Summary: 18F-labelled-fluorodeoxyglucose positron emission tomography (FDG-PET) findings are challenging to interpret for residual disease versus complete response in paediatric patients with non-Hodgkin lymphoma (NHL). A biopsy is often warranted to confirm the presence or absence of viable tumour if there is clinical or radiographic evidence of residual disease.

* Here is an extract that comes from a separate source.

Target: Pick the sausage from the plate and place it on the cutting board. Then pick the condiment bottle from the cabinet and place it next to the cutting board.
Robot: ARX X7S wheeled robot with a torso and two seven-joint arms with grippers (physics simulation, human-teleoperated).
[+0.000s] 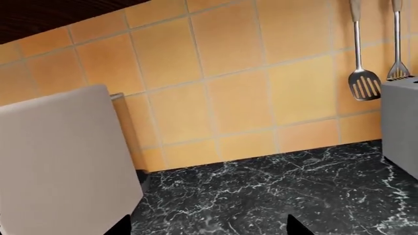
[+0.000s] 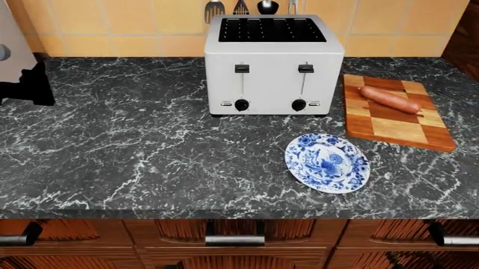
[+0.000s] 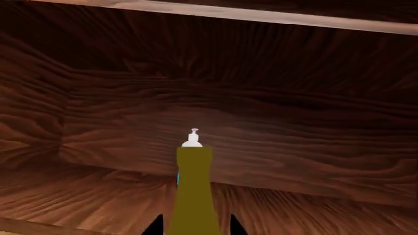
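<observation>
The reddish-orange sausage (image 2: 390, 99) lies on the checkered wooden cutting board (image 2: 396, 129) at the right of the counter. In front of the board the blue-patterned plate (image 2: 327, 162) sits with nothing on it. In the right wrist view the yellow condiment bottle (image 3: 194, 191), with a white pump top, stands upright inside the wooden cabinet (image 3: 300, 122). My right gripper (image 3: 195, 227) is open, a finger on each side of the bottle with a narrow gap at both. My left gripper (image 1: 209, 230) is open wide over the counter, holding nothing.
A silver toaster (image 2: 273, 64) stands mid-counter, left of the board, with utensils (image 2: 238, 7) hanging on the tiled wall behind. A pale grey panel (image 1: 58, 161) stands close to my left gripper. Part of my left arm (image 2: 26, 84) shows at the counter's far left.
</observation>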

In this study, we compared conventional imaging and FDG-PET/computerized tomography (CT) findings with biopsy results in 18 children with NHL. Our goal was to provide additional data to establish more reliable criteria for response evaluation. Residual disease was suspected after conventional imaging alone in eight patients, after FDG-PET/CT alone in three and after both modalities in seven patients. Biopsy confirmed the presence of viable tumour in two patients. Two additional patients experienced progressive disease or relapse. The sensitivity and negative predictive value of FDG-PET/CT using the London criteria to indicate residual tumour detectable by biopsy were 100%, but specificity was low (60%), as was the positive predictive value (25%). Thus, in this study, a negative FDG-PET/CT finding was a good indicator of complete remission. However, because false-positive FDG-PET/CT findings are common, biopsy and close monitoring are required for accurate determination of residual disease in individual patients.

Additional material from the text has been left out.